#### Task to complete
The answer should consist of each line from the data below that includes "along".

#### Saved entries
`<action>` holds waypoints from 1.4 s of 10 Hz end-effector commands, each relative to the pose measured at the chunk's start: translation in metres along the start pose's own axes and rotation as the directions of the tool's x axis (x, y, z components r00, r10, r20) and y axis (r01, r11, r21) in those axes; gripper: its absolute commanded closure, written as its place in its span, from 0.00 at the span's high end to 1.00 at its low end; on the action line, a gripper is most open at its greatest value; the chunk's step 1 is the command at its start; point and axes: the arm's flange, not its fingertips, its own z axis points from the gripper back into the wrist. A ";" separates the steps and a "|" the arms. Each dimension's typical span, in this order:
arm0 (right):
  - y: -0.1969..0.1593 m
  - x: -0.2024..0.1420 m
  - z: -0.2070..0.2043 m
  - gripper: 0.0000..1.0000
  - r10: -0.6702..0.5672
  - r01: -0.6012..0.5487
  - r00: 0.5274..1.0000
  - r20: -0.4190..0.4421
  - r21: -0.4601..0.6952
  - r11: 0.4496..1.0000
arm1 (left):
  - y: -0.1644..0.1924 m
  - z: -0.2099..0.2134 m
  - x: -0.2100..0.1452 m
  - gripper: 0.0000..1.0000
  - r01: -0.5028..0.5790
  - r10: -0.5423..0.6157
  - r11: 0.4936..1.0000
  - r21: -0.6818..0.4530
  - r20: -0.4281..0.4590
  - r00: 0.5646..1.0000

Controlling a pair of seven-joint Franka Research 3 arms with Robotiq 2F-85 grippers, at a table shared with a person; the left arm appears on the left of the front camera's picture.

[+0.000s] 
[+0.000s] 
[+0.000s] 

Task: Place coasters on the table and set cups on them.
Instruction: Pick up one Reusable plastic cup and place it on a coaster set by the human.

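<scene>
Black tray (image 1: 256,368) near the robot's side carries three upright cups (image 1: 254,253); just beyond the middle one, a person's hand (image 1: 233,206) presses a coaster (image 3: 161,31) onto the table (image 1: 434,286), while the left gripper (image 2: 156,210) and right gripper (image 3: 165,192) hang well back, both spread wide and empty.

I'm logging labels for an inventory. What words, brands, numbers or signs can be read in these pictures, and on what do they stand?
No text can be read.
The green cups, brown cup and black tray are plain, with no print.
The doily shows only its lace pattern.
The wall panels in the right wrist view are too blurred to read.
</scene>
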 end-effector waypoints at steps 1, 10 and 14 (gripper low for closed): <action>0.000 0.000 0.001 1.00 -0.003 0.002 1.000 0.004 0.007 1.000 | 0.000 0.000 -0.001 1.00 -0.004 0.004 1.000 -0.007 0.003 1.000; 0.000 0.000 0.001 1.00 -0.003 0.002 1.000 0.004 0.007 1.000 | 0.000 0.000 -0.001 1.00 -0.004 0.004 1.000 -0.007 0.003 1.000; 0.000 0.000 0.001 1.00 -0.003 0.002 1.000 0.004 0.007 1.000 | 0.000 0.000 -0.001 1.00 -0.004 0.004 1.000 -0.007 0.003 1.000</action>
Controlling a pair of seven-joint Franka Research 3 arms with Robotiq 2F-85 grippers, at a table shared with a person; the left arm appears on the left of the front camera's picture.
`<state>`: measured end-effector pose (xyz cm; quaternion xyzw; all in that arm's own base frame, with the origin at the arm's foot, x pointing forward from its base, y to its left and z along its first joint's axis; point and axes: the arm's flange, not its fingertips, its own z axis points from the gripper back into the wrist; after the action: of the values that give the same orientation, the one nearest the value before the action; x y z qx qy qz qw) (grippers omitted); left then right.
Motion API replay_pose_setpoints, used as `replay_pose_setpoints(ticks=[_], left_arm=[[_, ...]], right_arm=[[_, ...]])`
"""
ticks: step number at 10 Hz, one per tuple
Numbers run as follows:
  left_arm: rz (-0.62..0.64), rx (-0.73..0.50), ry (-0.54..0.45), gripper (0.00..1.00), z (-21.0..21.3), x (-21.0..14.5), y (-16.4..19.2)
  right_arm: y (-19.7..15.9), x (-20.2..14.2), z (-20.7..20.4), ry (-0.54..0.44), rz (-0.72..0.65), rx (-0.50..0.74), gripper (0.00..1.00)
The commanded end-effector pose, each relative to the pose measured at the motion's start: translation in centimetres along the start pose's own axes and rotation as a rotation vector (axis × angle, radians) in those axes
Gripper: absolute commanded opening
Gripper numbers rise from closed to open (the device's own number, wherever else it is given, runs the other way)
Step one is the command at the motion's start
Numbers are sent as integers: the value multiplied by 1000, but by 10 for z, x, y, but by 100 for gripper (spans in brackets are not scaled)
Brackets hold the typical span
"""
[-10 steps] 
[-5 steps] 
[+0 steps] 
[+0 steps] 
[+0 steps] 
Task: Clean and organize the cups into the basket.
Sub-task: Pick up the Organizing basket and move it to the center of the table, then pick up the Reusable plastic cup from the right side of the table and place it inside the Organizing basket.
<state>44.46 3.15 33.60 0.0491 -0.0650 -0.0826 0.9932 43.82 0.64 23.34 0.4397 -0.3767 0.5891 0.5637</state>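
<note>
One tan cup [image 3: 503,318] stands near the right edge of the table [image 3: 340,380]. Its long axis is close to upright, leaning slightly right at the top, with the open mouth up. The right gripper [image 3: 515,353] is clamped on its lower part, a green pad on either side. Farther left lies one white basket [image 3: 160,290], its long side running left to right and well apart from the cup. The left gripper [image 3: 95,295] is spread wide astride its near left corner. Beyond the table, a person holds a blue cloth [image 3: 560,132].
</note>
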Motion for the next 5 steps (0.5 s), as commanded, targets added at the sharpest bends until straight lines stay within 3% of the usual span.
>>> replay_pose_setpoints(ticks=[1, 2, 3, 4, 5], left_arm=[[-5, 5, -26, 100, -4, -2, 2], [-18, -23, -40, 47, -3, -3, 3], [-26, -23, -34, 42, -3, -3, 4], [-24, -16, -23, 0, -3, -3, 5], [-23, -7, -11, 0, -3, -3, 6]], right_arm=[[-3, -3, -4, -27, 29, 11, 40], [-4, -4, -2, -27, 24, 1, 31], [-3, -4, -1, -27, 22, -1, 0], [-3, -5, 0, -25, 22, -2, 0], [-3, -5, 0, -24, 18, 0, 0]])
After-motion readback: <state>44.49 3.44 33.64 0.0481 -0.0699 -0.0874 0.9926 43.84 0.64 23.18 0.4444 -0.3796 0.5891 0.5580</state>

#### Written response
`<action>` holds waypoints from 1.4 s of 10 Hz end-effector commands, each relative to the pose measured at the chunk's start: translation in metres along the start pose's own axes and rotation as the directions of the tool's x axis (x, y, z components r00, r10, r20) and y axis (r01, r11, r21) in those axes; gripper: its absolute commanded closure, written as its place in its span, from 0.00 at the span's high end to 1.00 at its low end; on the action line, a gripper is most open at its greatest value; the chunk's step 1 is the command at its start; point and axes: the arm's flange, not its fingertips, its own z axis points from the gripper back into the wrist. A ";" separates the steps and a "|" the arms. Each dimension's typical span, in this order:
`<state>`: measured end-effector pose (xyz cm; quaternion xyzw; all in that arm's own base frame, with the origin at the arm's foot, x pointing forward from its base, y to its left and z along its first joint's axis; point and axes: the arm's flange, not its fingertips, its own z axis points from the gripper back into the wrist; after the action: of the values that give the same orientation, the one nearest the value before the action; x y z qx qy qz qw) (grippers omitted); left then right.
The commanded end-effector pose, each relative to the pose measured at the motion's start: translation in centimetres along the start pose's own axes and rotation as a rotation vector (axis × angle, radians) in those axes

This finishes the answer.